EXERCISE INPUTS ::
**********

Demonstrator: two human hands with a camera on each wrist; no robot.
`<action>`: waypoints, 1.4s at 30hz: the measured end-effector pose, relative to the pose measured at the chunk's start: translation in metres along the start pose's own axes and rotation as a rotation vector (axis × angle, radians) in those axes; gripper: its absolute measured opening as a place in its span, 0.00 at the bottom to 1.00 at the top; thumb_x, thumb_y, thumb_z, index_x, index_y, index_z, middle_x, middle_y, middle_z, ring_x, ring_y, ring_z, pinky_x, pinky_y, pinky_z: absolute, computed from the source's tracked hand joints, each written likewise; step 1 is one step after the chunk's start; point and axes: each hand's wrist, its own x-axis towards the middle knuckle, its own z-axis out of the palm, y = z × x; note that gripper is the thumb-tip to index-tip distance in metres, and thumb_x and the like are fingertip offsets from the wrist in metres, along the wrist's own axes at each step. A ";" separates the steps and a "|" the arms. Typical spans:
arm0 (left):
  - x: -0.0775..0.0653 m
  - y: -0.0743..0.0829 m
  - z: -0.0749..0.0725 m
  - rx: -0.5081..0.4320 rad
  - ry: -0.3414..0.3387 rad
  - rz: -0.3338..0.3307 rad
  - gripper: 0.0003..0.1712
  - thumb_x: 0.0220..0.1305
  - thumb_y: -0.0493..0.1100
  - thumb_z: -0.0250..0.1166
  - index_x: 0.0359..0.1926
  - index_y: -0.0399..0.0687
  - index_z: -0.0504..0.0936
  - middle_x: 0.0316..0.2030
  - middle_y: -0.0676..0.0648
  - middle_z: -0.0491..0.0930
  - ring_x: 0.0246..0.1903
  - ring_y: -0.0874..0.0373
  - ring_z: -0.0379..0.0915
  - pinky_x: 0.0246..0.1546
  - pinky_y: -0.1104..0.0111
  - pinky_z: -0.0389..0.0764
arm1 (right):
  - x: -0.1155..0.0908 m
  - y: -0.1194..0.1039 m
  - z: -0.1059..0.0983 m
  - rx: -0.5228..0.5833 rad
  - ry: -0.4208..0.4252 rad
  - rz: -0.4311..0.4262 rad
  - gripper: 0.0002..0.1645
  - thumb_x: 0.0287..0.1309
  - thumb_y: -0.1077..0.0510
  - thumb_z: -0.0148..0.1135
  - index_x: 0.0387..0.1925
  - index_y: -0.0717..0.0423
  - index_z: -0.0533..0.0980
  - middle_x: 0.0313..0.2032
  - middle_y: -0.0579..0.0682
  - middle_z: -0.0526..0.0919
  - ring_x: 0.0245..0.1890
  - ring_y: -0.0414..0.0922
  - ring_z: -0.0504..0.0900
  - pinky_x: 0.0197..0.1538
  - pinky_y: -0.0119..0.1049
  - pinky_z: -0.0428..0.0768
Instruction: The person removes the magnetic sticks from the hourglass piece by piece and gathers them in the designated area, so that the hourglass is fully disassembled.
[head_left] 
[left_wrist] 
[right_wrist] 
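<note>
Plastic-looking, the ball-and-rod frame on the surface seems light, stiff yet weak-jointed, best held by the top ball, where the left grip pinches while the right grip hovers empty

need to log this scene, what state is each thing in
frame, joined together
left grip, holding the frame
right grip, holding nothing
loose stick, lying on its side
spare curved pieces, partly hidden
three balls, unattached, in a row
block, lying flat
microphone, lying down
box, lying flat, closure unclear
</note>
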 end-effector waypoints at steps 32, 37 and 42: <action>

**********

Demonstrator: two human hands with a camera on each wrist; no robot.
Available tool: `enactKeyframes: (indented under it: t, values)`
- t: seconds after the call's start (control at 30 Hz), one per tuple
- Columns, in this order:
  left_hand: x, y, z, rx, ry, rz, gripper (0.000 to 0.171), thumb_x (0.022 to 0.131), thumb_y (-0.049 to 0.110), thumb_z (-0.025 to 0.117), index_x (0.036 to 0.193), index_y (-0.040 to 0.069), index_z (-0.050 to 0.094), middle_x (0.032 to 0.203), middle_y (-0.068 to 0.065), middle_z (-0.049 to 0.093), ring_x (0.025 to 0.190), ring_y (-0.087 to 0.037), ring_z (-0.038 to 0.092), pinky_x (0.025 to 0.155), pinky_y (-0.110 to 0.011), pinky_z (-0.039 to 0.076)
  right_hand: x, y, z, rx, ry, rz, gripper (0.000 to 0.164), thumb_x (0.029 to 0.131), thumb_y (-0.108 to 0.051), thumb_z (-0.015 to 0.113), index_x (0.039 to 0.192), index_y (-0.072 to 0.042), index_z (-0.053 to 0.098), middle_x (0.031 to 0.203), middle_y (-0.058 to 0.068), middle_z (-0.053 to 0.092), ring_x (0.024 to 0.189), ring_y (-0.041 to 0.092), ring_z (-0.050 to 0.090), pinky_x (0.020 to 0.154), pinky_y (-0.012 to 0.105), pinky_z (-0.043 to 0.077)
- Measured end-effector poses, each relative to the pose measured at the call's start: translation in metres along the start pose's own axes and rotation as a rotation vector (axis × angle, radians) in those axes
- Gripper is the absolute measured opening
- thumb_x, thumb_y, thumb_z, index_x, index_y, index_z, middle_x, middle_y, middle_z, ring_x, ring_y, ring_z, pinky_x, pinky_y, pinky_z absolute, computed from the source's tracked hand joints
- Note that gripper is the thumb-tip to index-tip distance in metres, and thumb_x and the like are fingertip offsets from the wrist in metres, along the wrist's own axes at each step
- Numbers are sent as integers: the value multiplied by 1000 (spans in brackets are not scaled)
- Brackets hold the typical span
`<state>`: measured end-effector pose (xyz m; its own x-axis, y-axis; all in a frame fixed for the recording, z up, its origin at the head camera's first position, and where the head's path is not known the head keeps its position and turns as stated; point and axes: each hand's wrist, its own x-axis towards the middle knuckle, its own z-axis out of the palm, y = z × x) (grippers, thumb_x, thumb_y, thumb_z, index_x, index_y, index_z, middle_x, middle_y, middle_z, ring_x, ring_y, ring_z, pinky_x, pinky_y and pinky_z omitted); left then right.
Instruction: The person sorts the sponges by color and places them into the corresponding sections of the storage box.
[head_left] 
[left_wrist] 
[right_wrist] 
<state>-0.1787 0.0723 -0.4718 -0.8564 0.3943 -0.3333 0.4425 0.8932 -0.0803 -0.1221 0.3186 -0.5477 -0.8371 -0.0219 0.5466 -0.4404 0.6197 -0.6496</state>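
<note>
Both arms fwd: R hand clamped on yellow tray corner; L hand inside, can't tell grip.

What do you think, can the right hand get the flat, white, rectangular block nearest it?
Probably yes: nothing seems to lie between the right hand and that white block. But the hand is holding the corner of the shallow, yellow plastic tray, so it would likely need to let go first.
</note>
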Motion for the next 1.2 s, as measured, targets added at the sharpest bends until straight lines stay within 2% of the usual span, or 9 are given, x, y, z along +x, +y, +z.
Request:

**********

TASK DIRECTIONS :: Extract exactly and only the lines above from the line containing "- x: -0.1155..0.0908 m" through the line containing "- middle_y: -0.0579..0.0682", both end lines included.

TASK RESPONSE ::
  - x: -0.1155..0.0908 m
  - y: -0.1194..0.1039 m
  - z: -0.1059..0.0983 m
  - rx: -0.5228..0.5833 rad
  - ry: -0.4208..0.4252 rad
  - rz: -0.4311..0.4262 rad
  - gripper: 0.0002..0.1645
  - thumb_x: 0.0287..0.1309
  - thumb_y: -0.1077..0.0510
  - thumb_z: -0.0148..0.1135
  - index_x: 0.0387..0.1925
  - index_y: -0.0717..0.0423
  - index_z: -0.0533..0.0980
  - middle_x: 0.0313..0.2032
  - middle_y: -0.0579..0.0682

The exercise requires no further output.